ENTRIES PROVIDED
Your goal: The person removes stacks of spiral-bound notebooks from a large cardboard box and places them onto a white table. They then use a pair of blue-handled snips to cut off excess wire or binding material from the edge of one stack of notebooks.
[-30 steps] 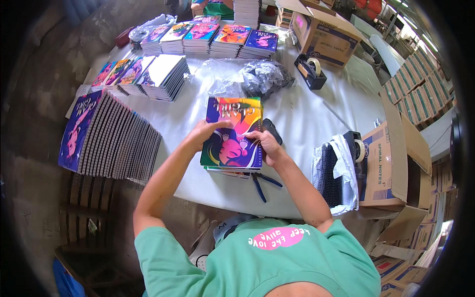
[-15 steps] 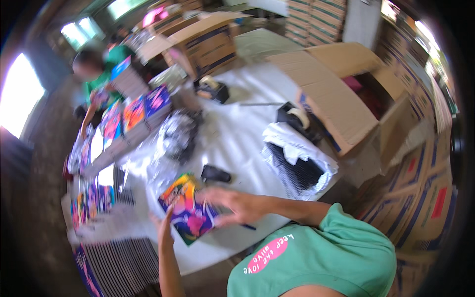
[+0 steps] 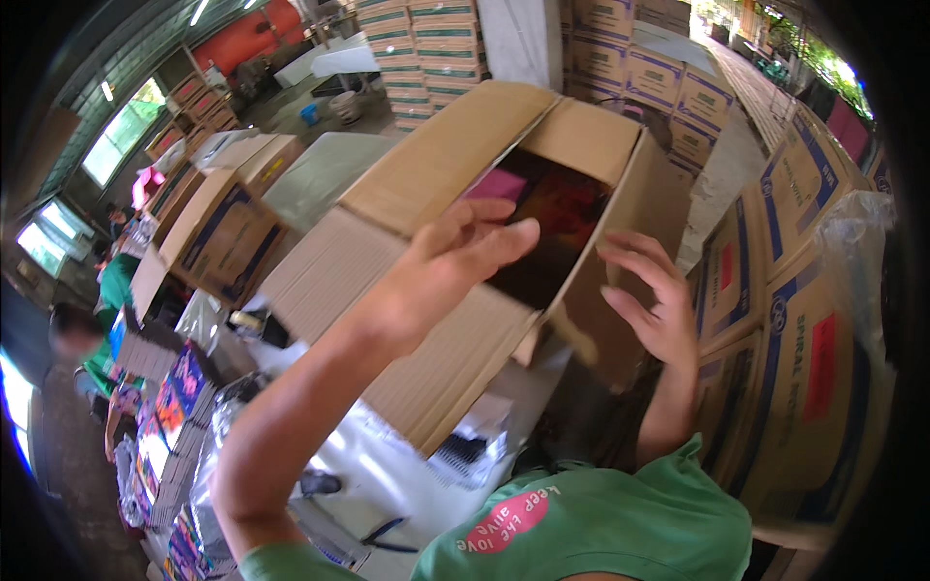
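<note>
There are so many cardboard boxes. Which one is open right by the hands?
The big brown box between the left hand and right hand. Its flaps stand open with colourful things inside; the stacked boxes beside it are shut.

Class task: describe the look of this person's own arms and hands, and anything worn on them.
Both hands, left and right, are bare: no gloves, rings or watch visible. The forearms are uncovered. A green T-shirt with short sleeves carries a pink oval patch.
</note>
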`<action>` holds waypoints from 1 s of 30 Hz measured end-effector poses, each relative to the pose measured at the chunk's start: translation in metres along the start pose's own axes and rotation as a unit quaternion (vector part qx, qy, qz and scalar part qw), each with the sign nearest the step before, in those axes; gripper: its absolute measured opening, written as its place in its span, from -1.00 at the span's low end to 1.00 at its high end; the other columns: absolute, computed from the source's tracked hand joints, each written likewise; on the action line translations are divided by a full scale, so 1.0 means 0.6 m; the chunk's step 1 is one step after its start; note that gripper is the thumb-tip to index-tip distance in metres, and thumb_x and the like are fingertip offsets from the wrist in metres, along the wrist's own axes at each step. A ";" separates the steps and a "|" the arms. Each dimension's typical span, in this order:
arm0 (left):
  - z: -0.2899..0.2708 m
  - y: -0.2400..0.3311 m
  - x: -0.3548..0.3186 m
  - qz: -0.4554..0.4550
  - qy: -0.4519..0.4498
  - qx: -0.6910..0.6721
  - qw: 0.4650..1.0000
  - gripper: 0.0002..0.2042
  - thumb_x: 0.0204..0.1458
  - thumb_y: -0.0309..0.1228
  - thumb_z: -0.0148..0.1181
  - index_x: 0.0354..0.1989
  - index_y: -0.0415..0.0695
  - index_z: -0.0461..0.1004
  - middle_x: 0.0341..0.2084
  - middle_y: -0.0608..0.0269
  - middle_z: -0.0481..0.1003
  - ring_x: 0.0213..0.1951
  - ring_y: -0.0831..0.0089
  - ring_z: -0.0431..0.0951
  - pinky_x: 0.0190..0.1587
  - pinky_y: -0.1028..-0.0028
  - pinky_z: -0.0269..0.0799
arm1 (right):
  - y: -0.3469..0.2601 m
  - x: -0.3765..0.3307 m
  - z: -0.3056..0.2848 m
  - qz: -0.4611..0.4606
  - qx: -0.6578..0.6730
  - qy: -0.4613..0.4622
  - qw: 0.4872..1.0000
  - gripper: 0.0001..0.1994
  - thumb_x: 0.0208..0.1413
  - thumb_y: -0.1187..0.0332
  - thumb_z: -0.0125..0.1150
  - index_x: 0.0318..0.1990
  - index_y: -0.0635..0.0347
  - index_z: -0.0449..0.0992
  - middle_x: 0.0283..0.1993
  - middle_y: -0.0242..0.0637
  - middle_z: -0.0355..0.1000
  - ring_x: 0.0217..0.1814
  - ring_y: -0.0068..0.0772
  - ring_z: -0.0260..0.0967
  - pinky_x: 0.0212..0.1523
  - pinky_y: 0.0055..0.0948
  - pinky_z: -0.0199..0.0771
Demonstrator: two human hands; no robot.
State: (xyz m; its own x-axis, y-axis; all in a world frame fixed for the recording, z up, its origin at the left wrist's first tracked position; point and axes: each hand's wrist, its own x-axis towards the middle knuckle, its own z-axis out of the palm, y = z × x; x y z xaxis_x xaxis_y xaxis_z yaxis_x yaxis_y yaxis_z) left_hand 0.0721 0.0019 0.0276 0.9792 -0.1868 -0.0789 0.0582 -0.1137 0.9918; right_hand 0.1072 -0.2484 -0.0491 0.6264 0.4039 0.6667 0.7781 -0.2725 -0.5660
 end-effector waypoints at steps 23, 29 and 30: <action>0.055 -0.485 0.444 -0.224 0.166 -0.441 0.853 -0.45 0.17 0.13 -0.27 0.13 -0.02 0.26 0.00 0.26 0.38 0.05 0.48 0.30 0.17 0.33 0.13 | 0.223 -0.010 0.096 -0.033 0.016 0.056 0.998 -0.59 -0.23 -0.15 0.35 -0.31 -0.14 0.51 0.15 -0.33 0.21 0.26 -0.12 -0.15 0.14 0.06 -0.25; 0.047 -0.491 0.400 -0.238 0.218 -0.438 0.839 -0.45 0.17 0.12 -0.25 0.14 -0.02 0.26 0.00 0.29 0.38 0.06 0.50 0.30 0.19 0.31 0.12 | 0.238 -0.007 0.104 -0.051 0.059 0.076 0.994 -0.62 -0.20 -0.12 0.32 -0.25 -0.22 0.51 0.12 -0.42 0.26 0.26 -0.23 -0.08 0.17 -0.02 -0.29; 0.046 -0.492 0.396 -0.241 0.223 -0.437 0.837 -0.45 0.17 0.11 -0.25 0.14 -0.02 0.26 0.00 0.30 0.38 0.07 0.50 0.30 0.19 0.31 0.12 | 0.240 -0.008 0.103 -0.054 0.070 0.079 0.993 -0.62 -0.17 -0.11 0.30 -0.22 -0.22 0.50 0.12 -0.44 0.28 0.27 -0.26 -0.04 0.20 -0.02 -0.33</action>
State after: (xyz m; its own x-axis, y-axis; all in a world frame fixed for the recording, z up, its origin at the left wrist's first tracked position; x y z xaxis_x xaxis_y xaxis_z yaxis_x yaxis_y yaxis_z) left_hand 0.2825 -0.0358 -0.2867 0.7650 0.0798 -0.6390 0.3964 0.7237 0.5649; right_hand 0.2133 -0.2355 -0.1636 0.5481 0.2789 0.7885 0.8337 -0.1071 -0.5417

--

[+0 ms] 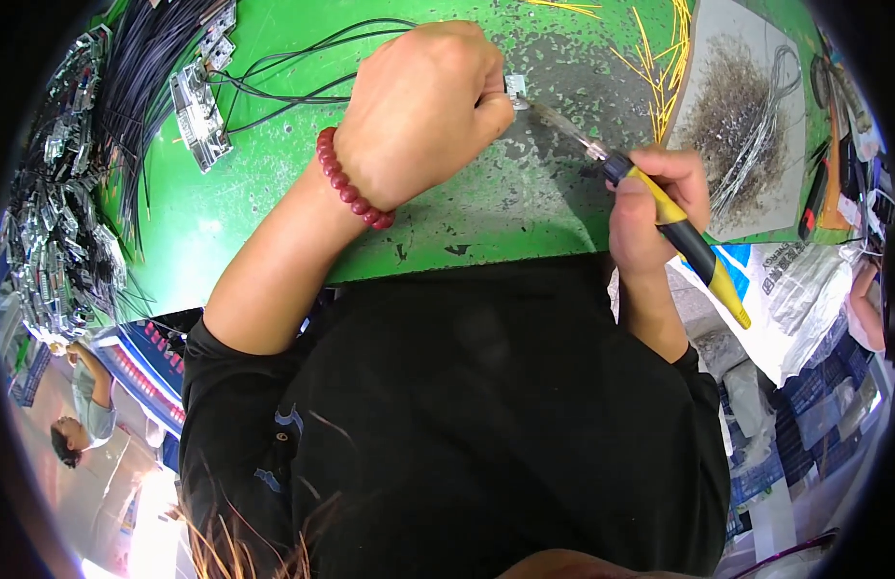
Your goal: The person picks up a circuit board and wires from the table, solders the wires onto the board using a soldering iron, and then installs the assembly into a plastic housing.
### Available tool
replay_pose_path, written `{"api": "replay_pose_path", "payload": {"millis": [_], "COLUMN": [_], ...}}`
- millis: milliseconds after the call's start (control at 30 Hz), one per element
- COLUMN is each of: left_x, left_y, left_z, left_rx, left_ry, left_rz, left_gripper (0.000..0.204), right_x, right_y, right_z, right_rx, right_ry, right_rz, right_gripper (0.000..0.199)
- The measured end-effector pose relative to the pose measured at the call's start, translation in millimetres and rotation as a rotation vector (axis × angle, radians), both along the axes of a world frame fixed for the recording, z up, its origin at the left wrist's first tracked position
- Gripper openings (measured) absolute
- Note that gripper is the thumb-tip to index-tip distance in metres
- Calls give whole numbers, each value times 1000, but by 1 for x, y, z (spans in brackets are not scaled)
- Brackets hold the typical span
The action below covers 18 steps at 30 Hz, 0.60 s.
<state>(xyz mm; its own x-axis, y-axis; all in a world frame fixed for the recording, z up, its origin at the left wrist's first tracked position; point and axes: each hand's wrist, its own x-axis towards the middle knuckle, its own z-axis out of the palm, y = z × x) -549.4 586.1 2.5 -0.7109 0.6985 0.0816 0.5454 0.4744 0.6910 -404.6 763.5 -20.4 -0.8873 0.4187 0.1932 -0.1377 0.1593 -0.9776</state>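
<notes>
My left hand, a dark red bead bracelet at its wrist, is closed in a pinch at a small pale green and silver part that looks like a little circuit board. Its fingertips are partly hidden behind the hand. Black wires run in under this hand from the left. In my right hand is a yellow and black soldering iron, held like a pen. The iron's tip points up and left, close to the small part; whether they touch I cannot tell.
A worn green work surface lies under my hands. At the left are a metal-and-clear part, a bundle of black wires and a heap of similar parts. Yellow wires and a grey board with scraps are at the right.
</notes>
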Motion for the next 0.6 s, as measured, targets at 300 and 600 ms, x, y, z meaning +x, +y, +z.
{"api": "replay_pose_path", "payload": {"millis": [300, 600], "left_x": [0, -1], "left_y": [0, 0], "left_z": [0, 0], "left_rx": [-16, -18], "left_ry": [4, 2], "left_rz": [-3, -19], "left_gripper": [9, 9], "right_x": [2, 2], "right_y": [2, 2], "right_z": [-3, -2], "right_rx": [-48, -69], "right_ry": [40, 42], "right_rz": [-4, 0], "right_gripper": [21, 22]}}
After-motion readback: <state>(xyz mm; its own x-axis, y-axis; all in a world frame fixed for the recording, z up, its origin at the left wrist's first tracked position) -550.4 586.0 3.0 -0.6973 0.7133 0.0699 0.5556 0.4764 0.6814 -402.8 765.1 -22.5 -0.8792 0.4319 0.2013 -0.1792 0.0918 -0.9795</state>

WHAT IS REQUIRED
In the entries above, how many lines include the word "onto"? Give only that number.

TASK ANSWER
2